Monday, April 12, 2010

Focus on our families

Originally posted on DC Agenda

On Saturday, the Metro D.C. chapter of Parents, Families & Friends of Lesbians & Gays held its 13th annual gala at a hotel downtown. The theme was “A Family Celebration” and one of the speakers said that the conservative group Focus on the Family was having its own event at the hotel.

If that were the case, it would have been interesting to juxtapose both gatherings and see what each organization celebrates.

Focus on the Family upholds a narrower definition of family — a married man and woman plus their children. It not only excludes LGBT families, but pretty much a majority of American families since the “traditional family” only accounts for fewer than a quarter of all households. The fact of the matter is that there is now a diversity of family structures in the country, yet the fabric of society has pretty much remained intact.

PFLAG, on the other hand, celebrates a broader view of families. It promotes the equality and well-being of lesbian, gay, bisexual, and transgender people, their families and friends. It does so by providing support to cope with a society that diminishes the worth of queer folk; by educating an ill-informed public; and by advocating for an end to discrimination and for equal rights. In 21 years, the Metro D.C. chapter has touched many lives, even saving some.

Personal stories were shared at the gala. Bill Briggs, the local PFLAG chapter’s executive director, told the audience about the call he received while preparing his speech that afternoon. A 70-year-old grandmother asked what she can do to support her teenage granddaughter who had just come out.

A representative from an accounting firm that was being honored for its workplace diversity efforts recounted how she had become a staunch straight ally. Thanks to her collaboration with PFLAG, she realized how her own words and actions toward LGBT people are mirrored by her small daughters. She was delighted when one of the little girls came home and declared that she was going to marry her friend Genevieve. The woman knew that she was doing right by her children and was making a difference in the world.

A father of two gay men shared how he came to ask himself how he could possibly stand idly by as his boys are denied basic rights. He recalled an uncle of his who was an “eternal bachelor,” a World War II vet, and an avid antiques collector. His uncle was a proud and independent man who had to move in with his sister at the end of his life because he had no family of his own. The speaker decided that his gay sons would have a better life. He has made it his mission to fight for equality.

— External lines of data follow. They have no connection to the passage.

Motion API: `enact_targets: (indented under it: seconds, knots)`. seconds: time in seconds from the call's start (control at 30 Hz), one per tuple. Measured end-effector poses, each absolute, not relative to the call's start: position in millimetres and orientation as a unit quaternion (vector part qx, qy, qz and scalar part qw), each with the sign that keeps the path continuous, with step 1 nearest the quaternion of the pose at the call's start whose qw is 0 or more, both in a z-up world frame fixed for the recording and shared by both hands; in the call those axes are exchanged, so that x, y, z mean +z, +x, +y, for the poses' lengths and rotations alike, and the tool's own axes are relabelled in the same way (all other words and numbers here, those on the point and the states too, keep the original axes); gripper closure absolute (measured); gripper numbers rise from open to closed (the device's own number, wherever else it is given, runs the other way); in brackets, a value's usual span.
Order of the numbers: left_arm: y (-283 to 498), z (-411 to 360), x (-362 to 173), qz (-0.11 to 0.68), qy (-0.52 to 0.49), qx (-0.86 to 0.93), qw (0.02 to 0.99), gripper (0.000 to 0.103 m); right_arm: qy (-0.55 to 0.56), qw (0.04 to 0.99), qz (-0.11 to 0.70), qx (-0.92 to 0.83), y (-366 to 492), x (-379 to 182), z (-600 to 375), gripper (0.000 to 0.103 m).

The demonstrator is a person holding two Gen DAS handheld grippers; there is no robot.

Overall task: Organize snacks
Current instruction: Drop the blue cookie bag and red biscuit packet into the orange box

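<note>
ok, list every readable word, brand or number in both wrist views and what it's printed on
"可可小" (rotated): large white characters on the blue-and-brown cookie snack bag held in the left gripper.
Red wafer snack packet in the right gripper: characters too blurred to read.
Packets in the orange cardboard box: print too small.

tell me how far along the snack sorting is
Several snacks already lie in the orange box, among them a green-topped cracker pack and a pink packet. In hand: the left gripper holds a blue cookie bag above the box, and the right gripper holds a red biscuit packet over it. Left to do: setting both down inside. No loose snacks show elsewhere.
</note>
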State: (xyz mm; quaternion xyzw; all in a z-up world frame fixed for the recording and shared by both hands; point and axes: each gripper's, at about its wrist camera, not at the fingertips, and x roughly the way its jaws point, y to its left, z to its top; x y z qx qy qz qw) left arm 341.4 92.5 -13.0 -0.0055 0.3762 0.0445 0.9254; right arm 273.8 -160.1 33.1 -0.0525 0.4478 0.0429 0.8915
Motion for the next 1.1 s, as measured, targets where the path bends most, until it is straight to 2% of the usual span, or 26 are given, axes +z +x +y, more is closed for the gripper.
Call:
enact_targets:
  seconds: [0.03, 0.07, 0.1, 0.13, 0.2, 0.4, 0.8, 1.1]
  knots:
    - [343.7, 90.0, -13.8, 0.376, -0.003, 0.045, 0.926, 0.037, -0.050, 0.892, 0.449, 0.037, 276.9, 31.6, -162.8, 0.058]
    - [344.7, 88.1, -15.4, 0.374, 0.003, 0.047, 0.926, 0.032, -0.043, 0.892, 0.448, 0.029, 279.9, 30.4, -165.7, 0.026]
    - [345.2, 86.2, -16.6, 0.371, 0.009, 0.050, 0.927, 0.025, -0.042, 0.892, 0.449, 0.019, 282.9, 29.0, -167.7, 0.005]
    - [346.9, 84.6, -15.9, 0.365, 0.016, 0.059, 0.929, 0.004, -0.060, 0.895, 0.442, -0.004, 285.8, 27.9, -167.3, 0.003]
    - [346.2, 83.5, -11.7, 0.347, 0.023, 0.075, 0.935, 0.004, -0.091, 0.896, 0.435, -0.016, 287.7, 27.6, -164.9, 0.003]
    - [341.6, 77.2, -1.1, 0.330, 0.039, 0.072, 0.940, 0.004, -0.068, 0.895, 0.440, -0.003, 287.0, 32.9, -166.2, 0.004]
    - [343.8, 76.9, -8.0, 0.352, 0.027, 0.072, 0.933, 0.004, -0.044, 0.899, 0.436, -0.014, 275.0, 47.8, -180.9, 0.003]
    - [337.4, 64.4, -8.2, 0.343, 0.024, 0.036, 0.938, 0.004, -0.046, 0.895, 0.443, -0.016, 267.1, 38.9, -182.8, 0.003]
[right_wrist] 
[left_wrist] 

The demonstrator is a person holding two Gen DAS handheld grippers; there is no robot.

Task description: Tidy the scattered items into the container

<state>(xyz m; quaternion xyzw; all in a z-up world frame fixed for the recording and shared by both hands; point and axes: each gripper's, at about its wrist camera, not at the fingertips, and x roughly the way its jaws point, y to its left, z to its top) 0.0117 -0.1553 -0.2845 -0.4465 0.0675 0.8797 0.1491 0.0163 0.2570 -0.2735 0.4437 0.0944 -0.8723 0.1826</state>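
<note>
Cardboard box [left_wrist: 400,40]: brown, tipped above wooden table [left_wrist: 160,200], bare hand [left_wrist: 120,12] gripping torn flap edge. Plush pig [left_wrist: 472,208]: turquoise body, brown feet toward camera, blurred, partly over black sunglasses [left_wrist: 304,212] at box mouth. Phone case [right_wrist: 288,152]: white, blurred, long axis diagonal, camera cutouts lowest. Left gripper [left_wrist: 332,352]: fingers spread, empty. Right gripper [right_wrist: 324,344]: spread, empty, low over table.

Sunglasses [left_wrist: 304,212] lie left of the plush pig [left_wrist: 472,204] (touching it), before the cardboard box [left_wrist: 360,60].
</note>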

More stories were shared by the banquet guests amongst themselves. A woman at my table volunteered how her mother had expressed outrage at Jesse Helm’s callous treatment of lesbians and gays. She knew then that coming out to her God-fearing Southern mom would turn out okay and it did. A gentleman shared how he never had the chance to come out to his parents even though they had known and loved his partner.

Although most of us have formed our own extended families with other LGBT people and straight friends who wholeheartedly accept us, we have to admit that nothing equals the articulated acceptance, support and love from our biological families, no matter how dysfunctional they may be. It makes a difference to hear, “We love you and are proud of you.” As we raise our own families, having our parents and siblings in our lives makes a difference. We feel whole again, we feel as if we have come full circle.

Moreover, there are no stronger advocates than family members who speak on our behalf. Think of Judy and Dennis Shepard, parents of Matthew Shepard, who was killed for being gay. Thanks in part to their tireless efforts, the Hate Crimes Prevention Act was finally signed into law last year. Think of Brian Burke, the U.S. National Ice Hockey Team’s general manager who took up LGBT advocacy after his gay son died from injuries sustained in a car accident.

There are smaller but no less significant actions, like a man with a gay father who challenges other patrons at a bar for using homophobic slurs. Or the brother who defends his lesbian sister from bullies. Or the aunt who takes in her gay nephew after he’s kicked out from his home by his dad for coming out.

Sadly, not all of us have our families in our lives, but with times changing and with groups like PFLAG working on our behalf, perhaps things will get better for many of us and our families.